→ The task
Please return the listing exactly as written, but without its pictures.

-------------------------

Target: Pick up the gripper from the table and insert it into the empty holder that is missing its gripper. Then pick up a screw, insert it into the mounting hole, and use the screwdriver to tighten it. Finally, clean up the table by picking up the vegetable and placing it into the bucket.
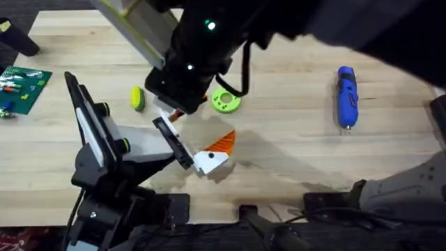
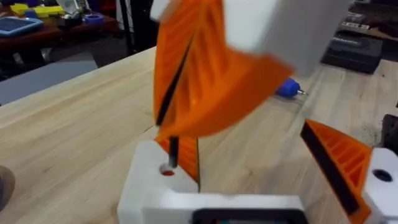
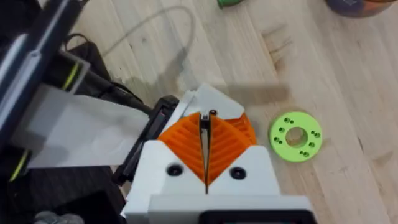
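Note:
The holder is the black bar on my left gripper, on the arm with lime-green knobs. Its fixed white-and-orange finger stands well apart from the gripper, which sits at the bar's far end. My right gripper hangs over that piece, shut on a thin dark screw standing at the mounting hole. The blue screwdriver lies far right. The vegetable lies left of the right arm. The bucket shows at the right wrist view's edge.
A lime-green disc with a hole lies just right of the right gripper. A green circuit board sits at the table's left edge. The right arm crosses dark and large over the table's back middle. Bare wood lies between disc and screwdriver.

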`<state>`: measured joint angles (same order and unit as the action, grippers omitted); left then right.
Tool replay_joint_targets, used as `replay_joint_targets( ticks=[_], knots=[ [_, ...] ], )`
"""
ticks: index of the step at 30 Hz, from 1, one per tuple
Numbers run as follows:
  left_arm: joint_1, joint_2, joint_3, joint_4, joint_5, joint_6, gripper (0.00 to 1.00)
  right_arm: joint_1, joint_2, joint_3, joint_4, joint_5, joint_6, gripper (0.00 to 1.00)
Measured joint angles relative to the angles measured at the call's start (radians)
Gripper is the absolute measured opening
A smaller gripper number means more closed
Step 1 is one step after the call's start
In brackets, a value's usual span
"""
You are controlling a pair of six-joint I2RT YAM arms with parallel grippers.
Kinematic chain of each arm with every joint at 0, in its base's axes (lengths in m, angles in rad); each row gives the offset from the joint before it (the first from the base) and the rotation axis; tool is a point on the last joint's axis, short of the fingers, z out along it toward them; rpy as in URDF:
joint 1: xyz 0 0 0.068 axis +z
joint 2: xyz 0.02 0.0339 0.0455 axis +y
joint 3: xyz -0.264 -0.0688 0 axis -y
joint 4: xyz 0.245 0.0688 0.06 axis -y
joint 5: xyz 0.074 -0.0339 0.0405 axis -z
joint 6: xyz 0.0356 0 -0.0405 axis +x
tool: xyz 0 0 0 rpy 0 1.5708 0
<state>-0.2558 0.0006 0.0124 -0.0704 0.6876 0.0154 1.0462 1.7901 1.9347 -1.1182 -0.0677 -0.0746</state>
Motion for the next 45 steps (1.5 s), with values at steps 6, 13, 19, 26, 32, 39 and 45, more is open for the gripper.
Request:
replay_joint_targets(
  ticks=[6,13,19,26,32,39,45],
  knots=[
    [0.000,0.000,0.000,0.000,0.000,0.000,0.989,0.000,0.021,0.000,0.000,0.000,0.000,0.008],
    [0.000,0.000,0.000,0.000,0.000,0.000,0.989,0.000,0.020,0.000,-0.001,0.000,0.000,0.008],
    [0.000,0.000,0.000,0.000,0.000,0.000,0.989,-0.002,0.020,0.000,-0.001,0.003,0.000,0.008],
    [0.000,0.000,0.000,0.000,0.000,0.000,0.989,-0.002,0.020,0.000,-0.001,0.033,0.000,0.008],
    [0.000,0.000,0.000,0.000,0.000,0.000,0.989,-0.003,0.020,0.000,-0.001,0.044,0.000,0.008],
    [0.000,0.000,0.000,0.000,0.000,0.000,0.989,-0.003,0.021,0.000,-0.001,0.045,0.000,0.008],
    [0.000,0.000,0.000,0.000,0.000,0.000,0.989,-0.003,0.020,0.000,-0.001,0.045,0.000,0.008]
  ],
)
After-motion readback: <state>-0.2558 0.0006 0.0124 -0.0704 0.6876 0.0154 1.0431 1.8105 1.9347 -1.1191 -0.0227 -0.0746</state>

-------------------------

→ Task output
Target: Pick up the gripper from the table and insert it into the empty holder that is missing its gripper. Then pick up a screw, insert it into the mounting hole, and use the screwdriver to tighten it. Finally, clean up the table by picking up the vegetable and placing it into the bucket.
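Note:
The holder is the black bar on my left gripper, on the arm with lime-green knobs. Its fixed white-and-orange finger stands well apart from the gripper, which sits at the bar's far end. My right gripper hangs over that piece, shut on a thin dark screw standing at the mounting hole. The blue screwdriver lies far right. The vegetable lies left of the right arm. The bucket shows at the right wrist view's edge.
A lime-green disc with a hole lies just right of the right gripper. A green circuit board sits at the table's left edge. The right arm crosses dark and large over the table's back middle. Bare wood lies between disc and screwdriver.
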
`<state>`: measured joint angles (same order and unit as the action, grippers omitted); left then right.
Tool replay_joint_targets, used as `replay_joint_targets( ticks=[_], knots=[ [_, ...] ], )`
"""
ticks: index of the step at 30 Hz, from 1, one per tuple
Numbers run as follows:
  left_arm: joint_1, joint_2, joint_3, joint_4, joint_5, joint_6, gripper (0.00 to 1.00)
  right_arm: joint_1, joint_2, joint_3, joint_4, joint_5, joint_6, gripper (0.00 to 1.00)
Measured joint angles relative to the angles measured at the call's start (radians)
Gripper is the absolute measured opening
A smaller gripper number means more closed
Step 1 is one step after the call's start
In brackets, a value's usual span
"""
You are controlling a pair of six-joint I2RT YAM arms with parallel grippers.
Kinematic chain of each arm with every joint at 0, in its base's axes (lengths in m, angles in rad); each row gives the offset from the joint before it (the first from the base) and the rotation axis; tool is a point on the last joint's axis, short of the fingers, z out along it toward them; rpy as in URDF:
joint 1: xyz 0 0 0.068 axis +z
joint 2: xyz 0.02 0.0339 0.0455 axis +y
joint 3: xyz -0.264 -0.0688 0 axis -y
joint 4: xyz 0.245 0.0688 0.06 axis -y
joint 5: xyz 0.074 -0.0339 0.0405 axis -z
joint 6: xyz 0.0356 0 -0.0405 axis +x
tool: xyz 0 0 0 rpy 0 1.5708 0
<state>-0.2558 0.0006 0.0124 -0.0704 0.6876 0.0154 1.0462 1.7901 1.9347 -1.1182 -0.0677 -0.0746</state>
Motion for the next 45 steps (1.5 s), with values at steps 6, 13, 19, 26, 32, 39 and 45, more is open for the gripper.
Request:
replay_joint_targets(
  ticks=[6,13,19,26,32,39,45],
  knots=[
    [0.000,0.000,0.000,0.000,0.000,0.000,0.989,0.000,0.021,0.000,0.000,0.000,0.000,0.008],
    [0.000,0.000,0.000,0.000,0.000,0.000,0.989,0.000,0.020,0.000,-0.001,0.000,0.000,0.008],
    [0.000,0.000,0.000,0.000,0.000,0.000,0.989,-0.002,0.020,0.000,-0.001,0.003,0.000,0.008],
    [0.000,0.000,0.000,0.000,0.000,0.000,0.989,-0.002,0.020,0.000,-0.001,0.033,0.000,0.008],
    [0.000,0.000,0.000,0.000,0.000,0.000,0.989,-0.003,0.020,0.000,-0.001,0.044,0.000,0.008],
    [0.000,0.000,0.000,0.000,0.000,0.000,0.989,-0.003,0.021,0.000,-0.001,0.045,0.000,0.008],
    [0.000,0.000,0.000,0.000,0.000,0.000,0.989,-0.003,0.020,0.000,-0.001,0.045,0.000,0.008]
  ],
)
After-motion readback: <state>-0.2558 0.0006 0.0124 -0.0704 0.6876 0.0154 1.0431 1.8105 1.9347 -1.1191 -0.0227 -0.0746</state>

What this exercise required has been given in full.